For a while, I was obsessed with Steampunk (imagine a Jules Vernian/Charles Dickens mash-up world that runs on steam and practical magic, where gears and pistons and brass and iron take the place of plastics and microprocessors, and where Queen Victoria serenely rules a progressive empire of advanced thermal and aetherial technology). I took a strange delight in dressing up models in pseudo-Victorian clothing and equipping them with mostly hand-made eye-wear, props and weapons, along with real antique tools.
I enjoyed finding an element of darkness and creepiness and fantastical fun in this steamy anachronistic world I was making. I often processed the photos to look old and battered and time-worn, as if this world is being built backwards, reconstructed from its photographic relics. Add in a unique new "beefcake" approach to featuring attractive male models scantily-clad in steampunk gear, and I was three for three.
Over time, though, I learned that my aesthetic vision was not strictly anchored to the neo-Victorian, but was in fact simply...weird.
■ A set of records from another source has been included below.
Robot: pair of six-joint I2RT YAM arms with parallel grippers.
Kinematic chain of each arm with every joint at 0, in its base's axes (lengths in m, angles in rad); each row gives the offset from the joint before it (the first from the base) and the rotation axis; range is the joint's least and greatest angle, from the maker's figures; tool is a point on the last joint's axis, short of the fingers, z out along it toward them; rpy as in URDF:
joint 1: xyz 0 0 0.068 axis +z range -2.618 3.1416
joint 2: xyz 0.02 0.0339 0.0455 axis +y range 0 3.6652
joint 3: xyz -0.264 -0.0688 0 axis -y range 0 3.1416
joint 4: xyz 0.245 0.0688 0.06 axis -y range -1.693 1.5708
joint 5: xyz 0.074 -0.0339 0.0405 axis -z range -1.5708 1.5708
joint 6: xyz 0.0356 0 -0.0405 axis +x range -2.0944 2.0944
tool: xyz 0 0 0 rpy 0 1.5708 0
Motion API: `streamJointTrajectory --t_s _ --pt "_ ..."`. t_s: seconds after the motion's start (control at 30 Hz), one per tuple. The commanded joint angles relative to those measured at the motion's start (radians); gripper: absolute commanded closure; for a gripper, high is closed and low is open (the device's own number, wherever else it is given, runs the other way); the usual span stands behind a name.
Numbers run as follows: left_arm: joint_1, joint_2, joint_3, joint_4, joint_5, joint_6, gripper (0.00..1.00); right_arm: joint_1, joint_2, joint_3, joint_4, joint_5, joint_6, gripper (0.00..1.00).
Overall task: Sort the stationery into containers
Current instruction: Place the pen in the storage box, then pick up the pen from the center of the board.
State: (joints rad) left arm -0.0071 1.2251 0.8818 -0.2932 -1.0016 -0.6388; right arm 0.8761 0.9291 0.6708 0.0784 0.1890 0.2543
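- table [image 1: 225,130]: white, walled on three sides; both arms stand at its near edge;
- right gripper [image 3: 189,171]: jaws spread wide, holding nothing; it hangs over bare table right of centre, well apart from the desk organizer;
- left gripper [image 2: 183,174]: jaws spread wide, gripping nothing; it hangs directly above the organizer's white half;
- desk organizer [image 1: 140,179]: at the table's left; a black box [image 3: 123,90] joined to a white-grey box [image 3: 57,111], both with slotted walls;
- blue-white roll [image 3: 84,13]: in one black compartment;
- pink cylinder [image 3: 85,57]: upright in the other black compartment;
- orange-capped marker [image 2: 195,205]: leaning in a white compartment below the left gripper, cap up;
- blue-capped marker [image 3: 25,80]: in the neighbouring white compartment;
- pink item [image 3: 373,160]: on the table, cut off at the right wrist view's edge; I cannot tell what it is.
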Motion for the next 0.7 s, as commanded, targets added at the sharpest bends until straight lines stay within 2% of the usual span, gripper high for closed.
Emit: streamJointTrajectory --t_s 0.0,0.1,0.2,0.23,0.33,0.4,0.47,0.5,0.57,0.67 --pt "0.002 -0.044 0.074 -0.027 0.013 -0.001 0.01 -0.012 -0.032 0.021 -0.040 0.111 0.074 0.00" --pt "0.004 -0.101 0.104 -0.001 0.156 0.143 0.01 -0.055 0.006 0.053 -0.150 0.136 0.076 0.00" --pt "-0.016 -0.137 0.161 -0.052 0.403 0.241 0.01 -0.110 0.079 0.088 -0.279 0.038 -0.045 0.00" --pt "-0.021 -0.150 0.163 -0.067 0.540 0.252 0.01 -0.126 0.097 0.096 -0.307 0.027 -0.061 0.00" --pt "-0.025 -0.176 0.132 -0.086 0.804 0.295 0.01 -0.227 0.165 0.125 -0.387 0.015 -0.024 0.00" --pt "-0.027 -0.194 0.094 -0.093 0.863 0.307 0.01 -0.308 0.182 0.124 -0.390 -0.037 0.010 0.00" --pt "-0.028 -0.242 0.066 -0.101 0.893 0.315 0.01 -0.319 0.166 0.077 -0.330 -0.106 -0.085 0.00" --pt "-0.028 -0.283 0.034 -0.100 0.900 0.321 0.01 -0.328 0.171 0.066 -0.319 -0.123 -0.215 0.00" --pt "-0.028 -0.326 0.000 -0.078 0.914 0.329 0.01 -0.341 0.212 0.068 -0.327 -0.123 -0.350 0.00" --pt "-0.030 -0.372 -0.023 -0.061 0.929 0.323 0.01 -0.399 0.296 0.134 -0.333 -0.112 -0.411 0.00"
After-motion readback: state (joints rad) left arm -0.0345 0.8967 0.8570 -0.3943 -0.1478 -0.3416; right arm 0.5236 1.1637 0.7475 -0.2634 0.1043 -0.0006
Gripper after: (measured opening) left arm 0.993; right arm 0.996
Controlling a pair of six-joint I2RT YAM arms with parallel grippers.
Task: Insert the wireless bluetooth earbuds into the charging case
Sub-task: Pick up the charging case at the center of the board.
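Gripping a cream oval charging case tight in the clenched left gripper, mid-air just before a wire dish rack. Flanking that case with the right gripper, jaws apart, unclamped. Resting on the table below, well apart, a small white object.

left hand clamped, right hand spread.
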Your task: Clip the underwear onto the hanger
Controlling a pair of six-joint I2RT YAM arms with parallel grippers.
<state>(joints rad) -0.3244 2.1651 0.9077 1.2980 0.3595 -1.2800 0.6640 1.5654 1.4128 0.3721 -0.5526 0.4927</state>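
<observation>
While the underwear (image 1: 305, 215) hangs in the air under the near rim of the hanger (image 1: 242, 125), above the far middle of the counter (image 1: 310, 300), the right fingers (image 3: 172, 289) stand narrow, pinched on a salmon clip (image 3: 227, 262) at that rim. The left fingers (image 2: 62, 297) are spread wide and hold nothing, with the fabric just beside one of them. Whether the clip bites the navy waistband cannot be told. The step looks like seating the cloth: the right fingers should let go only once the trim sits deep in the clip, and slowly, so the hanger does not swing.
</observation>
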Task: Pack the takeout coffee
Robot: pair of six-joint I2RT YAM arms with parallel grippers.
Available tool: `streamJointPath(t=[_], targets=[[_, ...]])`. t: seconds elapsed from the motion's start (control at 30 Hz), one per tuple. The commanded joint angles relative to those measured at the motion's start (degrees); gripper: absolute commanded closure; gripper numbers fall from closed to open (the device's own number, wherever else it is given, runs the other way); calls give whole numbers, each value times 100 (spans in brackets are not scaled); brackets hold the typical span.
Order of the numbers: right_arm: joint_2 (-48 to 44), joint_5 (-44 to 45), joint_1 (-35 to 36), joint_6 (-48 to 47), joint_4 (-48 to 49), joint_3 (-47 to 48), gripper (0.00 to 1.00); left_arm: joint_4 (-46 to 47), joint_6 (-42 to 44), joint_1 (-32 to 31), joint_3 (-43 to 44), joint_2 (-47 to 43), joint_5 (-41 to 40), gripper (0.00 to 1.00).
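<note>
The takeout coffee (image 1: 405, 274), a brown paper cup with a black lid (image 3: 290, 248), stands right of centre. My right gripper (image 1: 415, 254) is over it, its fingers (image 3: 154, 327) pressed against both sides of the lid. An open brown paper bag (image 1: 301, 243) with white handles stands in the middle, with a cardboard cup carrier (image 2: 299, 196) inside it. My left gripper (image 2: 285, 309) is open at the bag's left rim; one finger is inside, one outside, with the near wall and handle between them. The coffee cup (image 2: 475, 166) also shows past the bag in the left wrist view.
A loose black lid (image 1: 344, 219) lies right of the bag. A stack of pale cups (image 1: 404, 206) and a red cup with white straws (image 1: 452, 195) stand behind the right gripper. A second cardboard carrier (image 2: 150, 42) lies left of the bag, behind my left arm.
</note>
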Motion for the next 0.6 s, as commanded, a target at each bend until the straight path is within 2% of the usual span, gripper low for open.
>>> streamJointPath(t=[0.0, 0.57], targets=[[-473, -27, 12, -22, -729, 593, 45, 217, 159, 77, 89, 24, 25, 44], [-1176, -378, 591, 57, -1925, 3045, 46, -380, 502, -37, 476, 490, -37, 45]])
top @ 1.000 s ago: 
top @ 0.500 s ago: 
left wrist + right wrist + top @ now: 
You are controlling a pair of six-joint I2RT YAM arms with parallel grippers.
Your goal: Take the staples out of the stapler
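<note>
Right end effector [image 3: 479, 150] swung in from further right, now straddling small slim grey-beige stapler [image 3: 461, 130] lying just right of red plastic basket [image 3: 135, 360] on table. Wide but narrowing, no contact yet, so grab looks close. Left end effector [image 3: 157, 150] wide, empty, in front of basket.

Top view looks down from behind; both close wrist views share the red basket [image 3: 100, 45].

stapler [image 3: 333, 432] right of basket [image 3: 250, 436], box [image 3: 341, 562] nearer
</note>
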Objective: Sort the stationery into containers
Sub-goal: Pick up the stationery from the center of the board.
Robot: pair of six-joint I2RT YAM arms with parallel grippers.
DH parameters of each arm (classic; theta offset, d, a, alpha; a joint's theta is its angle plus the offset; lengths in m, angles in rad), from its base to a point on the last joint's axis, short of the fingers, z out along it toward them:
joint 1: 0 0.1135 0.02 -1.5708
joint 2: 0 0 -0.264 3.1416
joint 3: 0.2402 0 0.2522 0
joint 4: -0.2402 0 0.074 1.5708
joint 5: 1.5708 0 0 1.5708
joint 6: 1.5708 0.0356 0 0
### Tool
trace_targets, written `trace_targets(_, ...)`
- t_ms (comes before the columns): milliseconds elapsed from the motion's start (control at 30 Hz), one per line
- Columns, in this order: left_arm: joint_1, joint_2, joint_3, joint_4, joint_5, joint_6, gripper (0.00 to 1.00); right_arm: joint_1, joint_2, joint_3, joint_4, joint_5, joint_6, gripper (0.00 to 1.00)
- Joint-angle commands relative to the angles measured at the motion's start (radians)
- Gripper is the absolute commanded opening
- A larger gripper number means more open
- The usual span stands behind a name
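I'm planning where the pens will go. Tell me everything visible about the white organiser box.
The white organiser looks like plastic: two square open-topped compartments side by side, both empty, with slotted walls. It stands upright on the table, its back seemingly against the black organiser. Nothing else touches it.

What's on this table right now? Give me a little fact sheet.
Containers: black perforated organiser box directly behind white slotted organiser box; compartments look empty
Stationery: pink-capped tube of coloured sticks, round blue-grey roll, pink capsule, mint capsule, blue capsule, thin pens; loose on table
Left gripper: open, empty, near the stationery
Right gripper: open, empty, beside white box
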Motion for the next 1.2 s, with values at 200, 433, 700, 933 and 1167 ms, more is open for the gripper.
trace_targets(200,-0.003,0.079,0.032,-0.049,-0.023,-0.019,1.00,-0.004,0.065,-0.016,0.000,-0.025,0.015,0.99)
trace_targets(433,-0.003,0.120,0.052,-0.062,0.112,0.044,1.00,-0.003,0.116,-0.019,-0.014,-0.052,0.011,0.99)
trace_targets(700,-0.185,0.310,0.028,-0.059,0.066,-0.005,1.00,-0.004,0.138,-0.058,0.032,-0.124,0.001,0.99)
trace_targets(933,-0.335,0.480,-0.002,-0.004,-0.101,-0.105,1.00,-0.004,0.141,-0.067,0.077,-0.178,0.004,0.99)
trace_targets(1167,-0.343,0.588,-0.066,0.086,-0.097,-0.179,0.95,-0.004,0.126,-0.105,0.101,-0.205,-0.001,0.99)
I have thrown myself enthusiastically (and sometimes messily) into creating strange props, headgear, accessories, and eyewear with no discernable usefulness. Elaborate Steampunk goggles evolved into just strange facial appliances. And I finally acknowledged that the male form was what I was more interested in exploring than layers of 19th century woolens, and my work has become, over time, significantly odder, more interesting, and sexier than when I started. I've been fortunate, living in the LA region and now in Fabulous Las Vegas, to find models who are athletic, acrobatic, and frequently intrigued and inspired by my strange aesthetic vision.
Still, I remain more about the story behind the picture, even if it's just a vague story about once upon a time there was a naked guy who wore elaborate eyewear made out of chopsticks or random finds from the hardware store, along with fingernail decorations and the occasional feather boa.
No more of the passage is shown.